The most complete human genome ever assembled with a single technology
Although short-read sequencing technologies have improved considerably over the last decade in terms of yield and turnaround times, according to Jain and coworkers: ‘assembling human genomes with high accuracy and completeness remains challenging’ 1.
At ~3.1 Gb, the human genome is not only large, it also contains regions of uneven nucleotide composition, high levels of repetitive content (up to 69%2) and large segmental duplications. As a result, most human genome assemblies are highly fragmented and contain gaps that both limit their structural integrity and subsequent biological interpretation. Furthermore, short sequencing reads prevent the assignment of alleles or variants to their original chromosome. Such ‘phasing’ information provides significantly more insight into gene expression and function and is of particular importance when studying genetic disease.
To assess the potential of long nanopore sequencing reads to overcome these issues and deliver more contiguous, complete genomes, a team comprising researchers from the UK, USA and Canada, used the MinION to sequence the well-characterised human reference genome NA12878. The team deployed a standard kit-based DNA extraction method together with the Ligation Sequencing Kit to generate long sequence reads. In total, 91.2 Gb of data was generated, which is equivalent to 30x genome coverage.
Using the assembly tool Canu, a highly contiguous assembly was produced, comprising 2,886 contigs with an NG50* contig size of ~3 Mb. The superior genome contiguity offered by nanopore sequencing was exemplified by the inclusion of the highly repetitive — and thereby notoriously difficult to assemble — HLA class I region in a single contig.
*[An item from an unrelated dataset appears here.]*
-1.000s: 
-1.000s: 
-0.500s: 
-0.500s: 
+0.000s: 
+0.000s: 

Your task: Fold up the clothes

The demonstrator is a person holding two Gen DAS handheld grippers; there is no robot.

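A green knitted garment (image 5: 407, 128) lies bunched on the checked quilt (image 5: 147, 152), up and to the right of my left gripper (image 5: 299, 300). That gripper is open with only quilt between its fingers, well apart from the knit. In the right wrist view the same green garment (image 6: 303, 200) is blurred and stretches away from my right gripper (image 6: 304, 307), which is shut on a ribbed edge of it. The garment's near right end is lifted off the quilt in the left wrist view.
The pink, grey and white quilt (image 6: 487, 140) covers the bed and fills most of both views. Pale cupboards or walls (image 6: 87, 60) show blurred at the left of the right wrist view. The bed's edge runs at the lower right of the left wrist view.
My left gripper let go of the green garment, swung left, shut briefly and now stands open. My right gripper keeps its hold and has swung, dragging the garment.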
At over 2 Mb, the longest sequencing read set a new record for a single contiguous DNA sequence.
To investigate the impact of increasing read length on assembly contiguity, the team further used a modified phenol:chloroform extraction technique together with the streamlined Rapid Sequencing Kit to generate ultra-long reads. Approximately 18 Gb of ultra-long read data was obtained (equivalent to 5x genome coverage), with the longest mapped read being 882 kb. More recently, researchers from the University of Nottingham have obtained a human ultra-long read in excess of 2 Mb — a new record for a single contiguous DNA sequence3.
Long nanopore sequencing reads allowed phasing of the entire 4 Mb MHC region.
The additional ultra-long reads not only doubled the assembly contiguity (NG50 ~6.4 Mb) but also significantly improved the facility to phase alleles. For example, it was possible to phase the entire 4 Mb major histocompatibility complex (MHC) that was contained within a single 16 Mb contig (Figure 9). As stated by the researchers: ‘The increased singlemolecule read length that we report here, obtained using a MinION nanopore sequencer, enabled us to analyse regions of the human genome that were previously intractable with state-of-the-art sequencing methods’ 1. This sentiment was further reflected through the utilisation of the nanopore data to close 12 large (>50 kb) gaps in the GRCh38 reference genome, which corresponded to 83,980 bp of previously unknown euchromatic sequence.
Unlike short-read technology, nanopore sequencing also allows the direct detection of DNA modifications alongside the nucleotide sequence. In this study, the levels of 5-methylcytosine (5mC), detected were highly concordant with results obtained using alternative methylation analysis techniques.
Data from this study is available at: github. com/nanopore-wgs-consortium/NA12878
* The NG50 value represents the longest contig such that contigs of this length or greater sum to at least half of the haploid genome size.
This case study is taken from the human white paper.
1. Jain, M. et al. Nanopore sequencing and assembly of a human genome with ultra-long reads. Nat Biotechnol. 36(4):338-345 (2018).
2. de Koning, A.P., Gu, W., Castoe, T.A., Batzer, M.A., and Pollock, D.D. PLoS Genet. Repetitive elements may comprise over two-thirds of the human genome. 7(12):e1002384 (2011).
3. Payne, A., Holmes, N., Rakyan, V. and Loose, M. Whale watching with BulkVis: A graphical viewer for Oxford Nanopore bulk fast5 files. bioRxiv 312256 (2018).